Brandkatastrophe 1823: Die Geburt des Hofer Biedermeierviertels

Ein Brand hat vor 200 Jahren Hof fast ganz zerstört. Nach dem verheerenden Feuer errichteten die Bürger ihre neuen Häuser nach strengen Vorgaben. So ist ein Viertel entstanden, das zu den größten klassizistischen Ensembles in Deutschland zählt.

Über dieses Thema berichtet: Frankenschau am .

Im Jahr 1823 hat ein Feuer 90 Prozent der Häuser in der Stadt Hof vernichtet. Nach dem verheerenden Stadtbrand errichteten die Bürger ihre Häuser nach genauen Vorgaben. Entstanden ist ein Viertel, das heute zu den größten in sich geschlossenen klassizistischen Ensembles in ganz Deutschland zählt. Das Ensemble wäre ohne die große Katastrophe wohl nie entstanden.

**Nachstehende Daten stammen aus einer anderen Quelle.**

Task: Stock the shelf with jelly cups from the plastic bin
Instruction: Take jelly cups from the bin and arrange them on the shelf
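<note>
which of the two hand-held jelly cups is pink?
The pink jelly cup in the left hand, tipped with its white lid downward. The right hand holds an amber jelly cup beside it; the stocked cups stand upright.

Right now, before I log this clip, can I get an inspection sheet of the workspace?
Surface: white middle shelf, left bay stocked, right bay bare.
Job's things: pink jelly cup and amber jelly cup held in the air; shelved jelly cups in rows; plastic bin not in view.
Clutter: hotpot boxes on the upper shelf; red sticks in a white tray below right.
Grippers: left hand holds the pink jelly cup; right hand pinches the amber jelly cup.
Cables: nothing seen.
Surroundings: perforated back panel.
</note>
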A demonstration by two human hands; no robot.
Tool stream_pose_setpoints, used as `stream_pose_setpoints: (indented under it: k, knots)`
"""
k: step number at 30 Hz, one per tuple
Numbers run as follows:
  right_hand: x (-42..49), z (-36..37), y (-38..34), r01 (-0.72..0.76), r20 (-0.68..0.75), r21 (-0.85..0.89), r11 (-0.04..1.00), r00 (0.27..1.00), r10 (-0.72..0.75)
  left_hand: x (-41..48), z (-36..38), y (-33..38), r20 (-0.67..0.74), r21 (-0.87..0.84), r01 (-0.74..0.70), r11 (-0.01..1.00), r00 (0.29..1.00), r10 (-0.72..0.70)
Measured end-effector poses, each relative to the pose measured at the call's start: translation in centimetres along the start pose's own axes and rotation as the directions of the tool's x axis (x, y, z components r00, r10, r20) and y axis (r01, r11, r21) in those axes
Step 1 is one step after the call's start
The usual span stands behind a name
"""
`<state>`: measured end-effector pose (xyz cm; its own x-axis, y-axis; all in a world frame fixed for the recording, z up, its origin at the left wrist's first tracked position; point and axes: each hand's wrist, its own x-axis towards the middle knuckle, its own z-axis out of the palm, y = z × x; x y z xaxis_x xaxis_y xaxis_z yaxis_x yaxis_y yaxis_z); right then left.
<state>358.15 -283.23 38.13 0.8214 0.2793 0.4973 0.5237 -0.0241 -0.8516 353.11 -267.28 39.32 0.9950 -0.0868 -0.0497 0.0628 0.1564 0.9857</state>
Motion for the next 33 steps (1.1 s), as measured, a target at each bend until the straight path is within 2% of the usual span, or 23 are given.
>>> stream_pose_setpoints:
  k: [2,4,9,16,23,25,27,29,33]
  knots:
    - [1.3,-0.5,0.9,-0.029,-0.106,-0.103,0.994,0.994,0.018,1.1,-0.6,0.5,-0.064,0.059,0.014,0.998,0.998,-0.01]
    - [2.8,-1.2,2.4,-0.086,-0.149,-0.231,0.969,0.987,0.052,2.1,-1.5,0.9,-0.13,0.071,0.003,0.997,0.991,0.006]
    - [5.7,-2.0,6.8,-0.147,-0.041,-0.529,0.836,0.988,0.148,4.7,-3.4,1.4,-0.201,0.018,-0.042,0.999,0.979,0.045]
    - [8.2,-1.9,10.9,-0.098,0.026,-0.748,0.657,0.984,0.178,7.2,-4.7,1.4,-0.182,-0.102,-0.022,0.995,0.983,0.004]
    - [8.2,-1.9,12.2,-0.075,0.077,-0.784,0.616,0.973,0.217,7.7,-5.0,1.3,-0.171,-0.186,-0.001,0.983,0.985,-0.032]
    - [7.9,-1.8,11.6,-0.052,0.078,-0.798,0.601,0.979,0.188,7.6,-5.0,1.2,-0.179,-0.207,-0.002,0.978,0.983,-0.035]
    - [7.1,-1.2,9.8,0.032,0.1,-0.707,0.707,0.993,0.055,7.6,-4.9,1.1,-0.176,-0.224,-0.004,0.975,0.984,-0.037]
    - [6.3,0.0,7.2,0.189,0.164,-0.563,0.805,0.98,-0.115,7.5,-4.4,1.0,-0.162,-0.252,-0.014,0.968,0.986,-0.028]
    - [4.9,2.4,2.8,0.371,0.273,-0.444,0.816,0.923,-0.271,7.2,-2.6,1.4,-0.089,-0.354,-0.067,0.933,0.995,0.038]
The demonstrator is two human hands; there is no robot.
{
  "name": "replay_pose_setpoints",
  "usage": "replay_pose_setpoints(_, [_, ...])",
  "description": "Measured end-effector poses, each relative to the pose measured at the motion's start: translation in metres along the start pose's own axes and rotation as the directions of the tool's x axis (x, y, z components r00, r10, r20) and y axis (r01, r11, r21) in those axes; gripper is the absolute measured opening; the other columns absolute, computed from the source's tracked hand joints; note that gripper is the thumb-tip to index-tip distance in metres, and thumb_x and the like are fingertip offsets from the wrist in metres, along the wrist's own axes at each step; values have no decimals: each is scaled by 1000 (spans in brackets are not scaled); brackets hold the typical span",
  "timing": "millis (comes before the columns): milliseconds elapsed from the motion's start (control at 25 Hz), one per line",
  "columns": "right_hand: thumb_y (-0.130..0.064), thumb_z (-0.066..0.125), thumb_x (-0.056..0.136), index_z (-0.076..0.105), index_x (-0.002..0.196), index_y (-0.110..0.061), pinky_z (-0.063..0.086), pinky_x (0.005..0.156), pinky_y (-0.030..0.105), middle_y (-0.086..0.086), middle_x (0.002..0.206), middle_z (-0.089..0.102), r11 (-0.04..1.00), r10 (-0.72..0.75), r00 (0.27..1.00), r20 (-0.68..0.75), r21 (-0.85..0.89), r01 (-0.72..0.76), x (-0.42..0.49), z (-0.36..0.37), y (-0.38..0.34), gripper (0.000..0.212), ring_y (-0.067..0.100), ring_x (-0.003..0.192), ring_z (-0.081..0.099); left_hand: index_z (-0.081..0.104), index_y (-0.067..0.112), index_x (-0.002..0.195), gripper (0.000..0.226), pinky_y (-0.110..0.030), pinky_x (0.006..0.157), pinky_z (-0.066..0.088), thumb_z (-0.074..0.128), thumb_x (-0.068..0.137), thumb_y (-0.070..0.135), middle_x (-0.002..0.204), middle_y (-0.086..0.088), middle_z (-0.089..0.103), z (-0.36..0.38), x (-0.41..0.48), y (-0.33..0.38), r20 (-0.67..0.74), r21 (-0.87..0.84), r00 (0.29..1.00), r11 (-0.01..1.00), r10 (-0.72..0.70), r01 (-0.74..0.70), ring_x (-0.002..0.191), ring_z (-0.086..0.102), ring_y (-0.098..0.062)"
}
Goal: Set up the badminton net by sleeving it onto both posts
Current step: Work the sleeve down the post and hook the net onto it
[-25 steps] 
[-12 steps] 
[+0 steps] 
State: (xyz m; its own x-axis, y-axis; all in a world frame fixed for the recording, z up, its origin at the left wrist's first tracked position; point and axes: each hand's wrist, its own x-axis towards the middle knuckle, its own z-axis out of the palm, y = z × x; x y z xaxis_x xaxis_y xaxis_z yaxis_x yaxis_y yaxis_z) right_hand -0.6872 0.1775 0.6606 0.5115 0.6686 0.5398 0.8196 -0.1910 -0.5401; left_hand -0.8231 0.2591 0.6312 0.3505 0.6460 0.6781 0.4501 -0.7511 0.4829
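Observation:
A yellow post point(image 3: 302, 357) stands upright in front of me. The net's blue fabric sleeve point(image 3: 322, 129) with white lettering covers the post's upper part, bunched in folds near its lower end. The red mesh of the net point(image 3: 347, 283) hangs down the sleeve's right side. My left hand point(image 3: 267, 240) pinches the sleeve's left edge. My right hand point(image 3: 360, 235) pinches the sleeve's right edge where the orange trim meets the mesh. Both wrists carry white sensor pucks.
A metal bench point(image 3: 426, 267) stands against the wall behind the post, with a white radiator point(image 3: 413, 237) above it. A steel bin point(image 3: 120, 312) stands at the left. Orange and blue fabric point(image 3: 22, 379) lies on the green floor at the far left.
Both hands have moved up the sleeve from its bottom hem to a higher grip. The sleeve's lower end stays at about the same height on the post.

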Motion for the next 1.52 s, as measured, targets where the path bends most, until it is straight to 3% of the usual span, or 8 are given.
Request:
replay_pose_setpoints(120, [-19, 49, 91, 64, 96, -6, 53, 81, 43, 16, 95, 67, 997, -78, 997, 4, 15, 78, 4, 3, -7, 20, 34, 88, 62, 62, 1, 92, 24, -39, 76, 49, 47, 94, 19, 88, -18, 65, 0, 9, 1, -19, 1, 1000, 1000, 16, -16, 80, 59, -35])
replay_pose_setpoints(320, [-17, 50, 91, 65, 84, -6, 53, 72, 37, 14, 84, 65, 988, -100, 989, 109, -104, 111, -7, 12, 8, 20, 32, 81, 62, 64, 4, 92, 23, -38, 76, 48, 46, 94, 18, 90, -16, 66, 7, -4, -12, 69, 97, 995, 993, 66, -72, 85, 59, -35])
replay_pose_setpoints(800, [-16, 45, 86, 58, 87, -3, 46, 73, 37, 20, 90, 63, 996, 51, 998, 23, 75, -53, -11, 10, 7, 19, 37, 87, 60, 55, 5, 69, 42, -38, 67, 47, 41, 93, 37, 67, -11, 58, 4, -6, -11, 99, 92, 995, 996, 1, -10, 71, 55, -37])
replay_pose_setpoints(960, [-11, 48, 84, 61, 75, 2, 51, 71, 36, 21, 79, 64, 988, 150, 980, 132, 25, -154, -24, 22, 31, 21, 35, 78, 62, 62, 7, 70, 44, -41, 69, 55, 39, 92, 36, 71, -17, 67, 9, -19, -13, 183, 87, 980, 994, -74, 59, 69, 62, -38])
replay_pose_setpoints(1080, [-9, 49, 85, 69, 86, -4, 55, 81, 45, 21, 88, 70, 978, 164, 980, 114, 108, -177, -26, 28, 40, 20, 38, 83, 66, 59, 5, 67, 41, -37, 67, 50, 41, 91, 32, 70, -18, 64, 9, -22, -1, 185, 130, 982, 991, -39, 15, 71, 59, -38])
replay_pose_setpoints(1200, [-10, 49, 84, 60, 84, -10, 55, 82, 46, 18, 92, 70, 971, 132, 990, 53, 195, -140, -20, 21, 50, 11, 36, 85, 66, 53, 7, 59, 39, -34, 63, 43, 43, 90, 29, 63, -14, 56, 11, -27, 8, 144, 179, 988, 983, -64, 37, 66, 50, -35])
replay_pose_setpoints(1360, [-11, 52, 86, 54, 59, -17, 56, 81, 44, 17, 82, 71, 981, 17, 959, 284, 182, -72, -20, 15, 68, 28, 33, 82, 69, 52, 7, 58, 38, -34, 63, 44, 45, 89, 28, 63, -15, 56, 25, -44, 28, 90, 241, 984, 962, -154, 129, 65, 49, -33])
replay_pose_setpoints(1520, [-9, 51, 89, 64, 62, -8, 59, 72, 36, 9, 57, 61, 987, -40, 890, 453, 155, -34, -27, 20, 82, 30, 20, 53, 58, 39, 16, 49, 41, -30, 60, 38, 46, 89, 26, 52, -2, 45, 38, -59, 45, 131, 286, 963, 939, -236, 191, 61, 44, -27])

Eine Gedenktafel ist am Montag an jenem Haus in der Ludwigstraße enthüllt worden, in dem am 4. September 1823 das Feuer ausgebrochen war. Dort wohnte der Türmer Christoph Klauß mit seiner Frau. Klauß warnte seine Mitbürger vor dem Feuer. Er und seine Frau konnten aber selbst nicht mehr gerettet werden.

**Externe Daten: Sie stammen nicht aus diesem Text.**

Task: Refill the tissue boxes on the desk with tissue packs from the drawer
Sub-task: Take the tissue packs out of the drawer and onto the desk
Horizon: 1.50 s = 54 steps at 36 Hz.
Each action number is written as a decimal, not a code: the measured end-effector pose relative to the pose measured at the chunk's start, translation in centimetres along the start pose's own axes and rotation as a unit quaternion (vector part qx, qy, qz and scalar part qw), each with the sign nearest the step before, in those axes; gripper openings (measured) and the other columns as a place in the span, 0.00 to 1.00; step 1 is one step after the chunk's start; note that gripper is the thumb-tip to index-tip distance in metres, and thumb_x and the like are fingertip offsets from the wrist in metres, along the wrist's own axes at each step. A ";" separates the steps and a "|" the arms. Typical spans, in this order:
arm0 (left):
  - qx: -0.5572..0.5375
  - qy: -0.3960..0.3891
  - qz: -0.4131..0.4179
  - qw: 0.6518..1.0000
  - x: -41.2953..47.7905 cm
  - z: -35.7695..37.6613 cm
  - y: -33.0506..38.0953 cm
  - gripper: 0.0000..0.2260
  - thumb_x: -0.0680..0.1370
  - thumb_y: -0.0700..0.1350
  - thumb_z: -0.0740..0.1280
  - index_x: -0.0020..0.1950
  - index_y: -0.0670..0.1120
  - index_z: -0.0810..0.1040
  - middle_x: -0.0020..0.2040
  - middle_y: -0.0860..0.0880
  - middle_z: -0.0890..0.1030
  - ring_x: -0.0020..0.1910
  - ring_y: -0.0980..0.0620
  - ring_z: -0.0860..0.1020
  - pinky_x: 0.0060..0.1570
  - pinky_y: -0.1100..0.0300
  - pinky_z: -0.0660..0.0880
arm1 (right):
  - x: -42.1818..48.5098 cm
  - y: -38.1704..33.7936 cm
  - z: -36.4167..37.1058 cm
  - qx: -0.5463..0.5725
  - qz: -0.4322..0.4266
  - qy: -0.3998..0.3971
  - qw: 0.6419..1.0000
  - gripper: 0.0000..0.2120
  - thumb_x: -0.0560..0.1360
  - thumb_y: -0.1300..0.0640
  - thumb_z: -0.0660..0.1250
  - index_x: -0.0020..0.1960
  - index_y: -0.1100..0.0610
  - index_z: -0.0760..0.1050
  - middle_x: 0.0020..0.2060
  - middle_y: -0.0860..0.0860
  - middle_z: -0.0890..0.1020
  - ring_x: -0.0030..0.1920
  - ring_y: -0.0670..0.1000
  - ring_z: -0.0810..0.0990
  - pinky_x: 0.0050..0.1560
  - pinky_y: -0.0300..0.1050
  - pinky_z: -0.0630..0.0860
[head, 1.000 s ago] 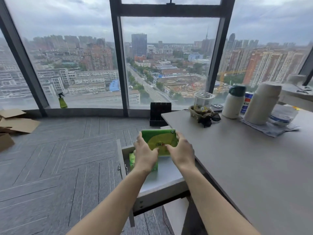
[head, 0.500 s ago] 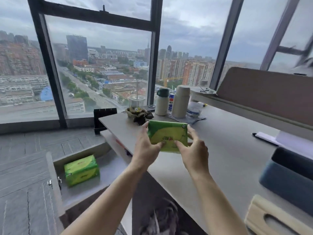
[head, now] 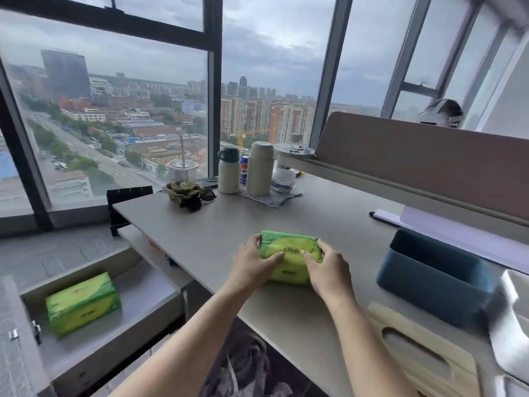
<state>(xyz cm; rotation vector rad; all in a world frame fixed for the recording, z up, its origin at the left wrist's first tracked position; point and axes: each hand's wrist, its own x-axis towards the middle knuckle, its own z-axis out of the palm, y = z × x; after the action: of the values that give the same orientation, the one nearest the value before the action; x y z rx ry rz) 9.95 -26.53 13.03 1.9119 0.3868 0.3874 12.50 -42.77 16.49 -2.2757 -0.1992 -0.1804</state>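
A green tissue pack (head: pixel 289 255) rests on the grey desk (head: pixel 234 224) near its front edge. My left hand (head: pixel 252 263) grips its left end and my right hand (head: pixel 326 270) grips its right end. A second green tissue pack (head: pixel 83 303) lies in the open drawer (head: pixel 137 319) at the lower left. To the right on the desk stands a dark blue tissue box (head: pixel 438 277) without its lid. A wooden lid with an oval slot (head: pixel 420 356) lies in front of it.
At the desk's far end stand two flasks (head: pixel 229 173), a soda can (head: pixel 244 170), a plastic cup (head: pixel 183 173) and a small bowl on a cloth. A brown partition (head: pixel 429 164) borders the desk on the right. Floor-to-ceiling windows lie beyond.
Both hands lifted the green pack out of the drawer, carried it right over the desk, and lowered it onto the desktop. The view swung right, bringing the blue box and wooden lid into sight.
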 end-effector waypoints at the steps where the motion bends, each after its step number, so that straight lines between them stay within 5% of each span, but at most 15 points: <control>1: -0.002 -0.002 0.001 1.000 -0.7 -0.4 0.9 0.40 0.61 0.63 0.73 0.69 0.49 0.69 0.61 0.46 0.78 0.60 0.47 0.78 0.62 0.47 0.74 | 0.0 -0.1 0.1 -0.013 -0.009 0.014 1.000 0.25 0.75 0.49 0.68 0.69 0.56 0.72 0.65 0.58 0.78 0.64 0.60 0.74 0.64 0.49 0.70; 5: 0.003 0.007 0.012 1.000 -2.0 -2.2 2.5 0.28 0.73 0.47 0.73 0.70 0.44 0.69 0.63 0.45 0.76 0.62 0.48 0.75 0.64 0.53 0.71 | -0.3 -1.6 0.6 -0.072 -0.051 0.089 0.992 0.19 0.73 0.50 0.69 0.63 0.50 0.76 0.65 0.51 0.76 0.63 0.58 0.72 0.61 0.52 0.67; 12: -0.025 0.128 0.061 0.990 -3.2 -9.1 1.7 0.16 0.75 0.47 0.69 0.63 0.53 0.76 0.54 0.55 0.82 0.50 0.55 0.80 0.52 0.58 0.78 | -1.7 -7.7 3.5 0.025 -0.201 0.103 0.974 0.15 0.72 0.55 0.69 0.58 0.47 0.77 0.59 0.47 0.78 0.61 0.52 0.73 0.56 0.46 0.62; 22: -0.034 0.308 0.008 0.951 -5.2 -19.0 -6.0 0.10 0.76 0.43 0.68 0.56 0.52 0.79 0.47 0.57 0.83 0.46 0.57 0.80 0.50 0.58 0.79 | -5.8 -15.9 14.3 0.181 -0.304 -0.057 0.934 0.14 0.73 0.59 0.69 0.58 0.50 0.77 0.53 0.44 0.77 0.58 0.45 0.73 0.61 0.40 0.70; 28: -0.040 0.351 -0.071 0.933 -5.5 -21.1 -12.4 0.14 0.76 0.40 0.67 0.60 0.53 0.76 0.55 0.56 0.80 0.51 0.56 0.77 0.48 0.65 0.71 | -7.4 -17.1 22.0 0.188 -0.314 -0.161 0.917 0.11 0.75 0.58 0.68 0.56 0.48 0.76 0.49 0.43 0.78 0.52 0.44 0.77 0.54 0.43 0.77; 35: -0.028 0.403 -0.167 0.900 -3.1 -23.1 -18.8 0.26 0.75 0.39 0.68 0.71 0.49 0.67 0.68 0.49 0.72 0.67 0.48 0.71 0.68 0.48 0.67 | -8.2 -16.5 30.3 0.176 -0.306 -0.282 0.892 0.13 0.75 0.60 0.69 0.56 0.47 0.76 0.48 0.40 0.79 0.49 0.40 0.77 0.49 0.31 0.73; 39: -0.002 0.421 -0.228 0.878 -1.0 -24.6 -21.2 0.31 0.74 0.39 0.69 0.74 0.46 0.62 0.72 0.44 0.69 0.71 0.42 0.66 0.72 0.47 0.61 | -7.4 -15.9 34.4 0.150 -0.248 -0.357 0.888 0.16 0.75 0.58 0.69 0.61 0.48 0.74 0.54 0.42 0.78 0.51 0.41 0.76 0.56 0.40 0.77; 42: 0.028 0.412 -0.275 0.868 0.1 -25.9 -22.9 0.34 0.74 0.39 0.69 0.76 0.45 0.58 0.76 0.43 0.63 0.75 0.43 0.59 0.75 0.49 0.54 | -6.5 -15.7 36.6 0.129 -0.210 -0.405 0.880 0.20 0.76 0.59 0.68 0.65 0.48 0.72 0.59 0.44 0.77 0.55 0.42 0.74 0.57 0.36 0.72; 48: 0.031 0.364 -0.371 0.853 1.1 -27.0 -25.5 0.41 0.72 0.35 0.69 0.78 0.45 0.49 0.79 0.42 0.53 0.77 0.42 0.53 0.75 0.52 0.51 | -5.1 -15.2 40.2 0.062 -0.161 -0.449 0.877 0.28 0.74 0.58 0.70 0.72 0.48 0.66 0.67 0.49 0.75 0.66 0.52 0.73 0.63 0.43 0.70; 54: 0.008 0.359 -0.392 0.847 1.9 -27.4 -26.4 0.46 0.69 0.37 0.75 0.78 0.43 0.49 0.74 0.39 0.62 0.73 0.41 0.63 0.71 0.54 0.59 | -5.1 -15.2 42.5 0.010 -0.156 -0.483 0.861 0.31 0.74 0.57 0.70 0.74 0.46 0.63 0.67 0.52 0.76 0.66 0.54 0.75 0.64 0.43 0.71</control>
<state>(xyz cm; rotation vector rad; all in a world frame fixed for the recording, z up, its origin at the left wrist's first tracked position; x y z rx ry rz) -2.64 6.25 -1.78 1.3899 1.6023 0.5241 7.16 -1.14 -0.98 -2.1014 -1.0790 0.8214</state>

Türmer Klauß schlägt Alarm und kommt mit seiner Frau ums Leben

Es ist der 4. September 1823. Der Hofer Türmer Christoph Klauß entdeckt in den frühen Abendstunden ein Feuer, das schnell um sich greift. Christoph Klauß und seine Frau schlagen von den Türmen der Michaeliskirche aus Alarm. Sie versuchen, die Hofer vor den schnell um sich greifenden Flammen zu warnen. Doch starke Winde fachen das Feuer immer mehr an. Binnen kürzester Zeit brennen ganze Häuserzüge. Auch die Michaeliskirche wird zum Raub der Flammen. Der Türmer und seine Frau kommen ums Leben.

Der Brand ist verheerender als alle Feuersbrünste, die die Stadt Hof in ihrer Jahrhunderte alten Geschichte erlebt hat. Drei Tage lang brennt es, 90 Prozent der Häuser innerhalb der Stadtmauer werden vernichtet, mehr als 3.000 Bürger verlieren ihr Hab und Gut.

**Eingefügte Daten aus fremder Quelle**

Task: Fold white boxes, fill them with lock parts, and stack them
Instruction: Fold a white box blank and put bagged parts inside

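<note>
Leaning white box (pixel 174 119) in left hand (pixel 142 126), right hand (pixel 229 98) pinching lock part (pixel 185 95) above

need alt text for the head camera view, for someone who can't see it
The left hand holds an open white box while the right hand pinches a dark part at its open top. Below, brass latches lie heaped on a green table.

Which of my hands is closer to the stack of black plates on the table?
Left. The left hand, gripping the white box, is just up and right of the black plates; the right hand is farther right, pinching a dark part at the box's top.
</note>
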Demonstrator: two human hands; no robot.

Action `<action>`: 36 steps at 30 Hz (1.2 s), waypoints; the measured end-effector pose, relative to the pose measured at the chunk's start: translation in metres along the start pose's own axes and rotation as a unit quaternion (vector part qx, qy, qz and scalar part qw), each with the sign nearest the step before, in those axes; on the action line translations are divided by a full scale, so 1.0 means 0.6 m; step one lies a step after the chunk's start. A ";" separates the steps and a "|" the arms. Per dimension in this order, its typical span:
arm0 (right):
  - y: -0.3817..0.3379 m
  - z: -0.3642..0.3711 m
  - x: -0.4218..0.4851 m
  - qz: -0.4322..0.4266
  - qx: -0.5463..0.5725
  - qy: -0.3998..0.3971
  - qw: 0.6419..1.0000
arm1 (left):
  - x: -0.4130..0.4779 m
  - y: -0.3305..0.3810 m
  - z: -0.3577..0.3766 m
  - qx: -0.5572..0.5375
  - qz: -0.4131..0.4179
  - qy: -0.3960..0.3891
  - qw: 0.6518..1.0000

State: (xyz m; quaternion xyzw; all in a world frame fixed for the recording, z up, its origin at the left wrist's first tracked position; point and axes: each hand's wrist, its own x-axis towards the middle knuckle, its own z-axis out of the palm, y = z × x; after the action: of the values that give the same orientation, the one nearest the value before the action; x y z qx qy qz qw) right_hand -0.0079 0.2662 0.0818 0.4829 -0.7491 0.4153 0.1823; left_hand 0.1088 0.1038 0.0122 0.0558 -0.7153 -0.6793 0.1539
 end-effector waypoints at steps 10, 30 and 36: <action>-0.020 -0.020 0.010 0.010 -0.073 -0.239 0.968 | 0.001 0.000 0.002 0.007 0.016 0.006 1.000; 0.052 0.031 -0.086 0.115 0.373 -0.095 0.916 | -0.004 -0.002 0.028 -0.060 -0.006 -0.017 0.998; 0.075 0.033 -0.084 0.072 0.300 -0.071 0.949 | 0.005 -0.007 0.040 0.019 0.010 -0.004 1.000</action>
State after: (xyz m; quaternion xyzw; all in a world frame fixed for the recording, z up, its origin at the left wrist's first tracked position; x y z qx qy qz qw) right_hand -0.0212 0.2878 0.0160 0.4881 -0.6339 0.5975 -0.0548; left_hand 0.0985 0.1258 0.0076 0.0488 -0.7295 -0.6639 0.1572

Historische Löscheimer aus Leder im Museum Bayerisches Vogtland

Im Museum Bayerisches Vogtland in Hof ist die Katastrophe dokumentiert. Museumsleiterin Magdalena Bayreuther zeigt in der Dauerausstellung unter anderem einige der historischen Eimer aus Leder, die mit Löschwasser gefüllt wurden und mit denen die Hofer damals versucht hatten, gegen die Flammen anzukämpfen.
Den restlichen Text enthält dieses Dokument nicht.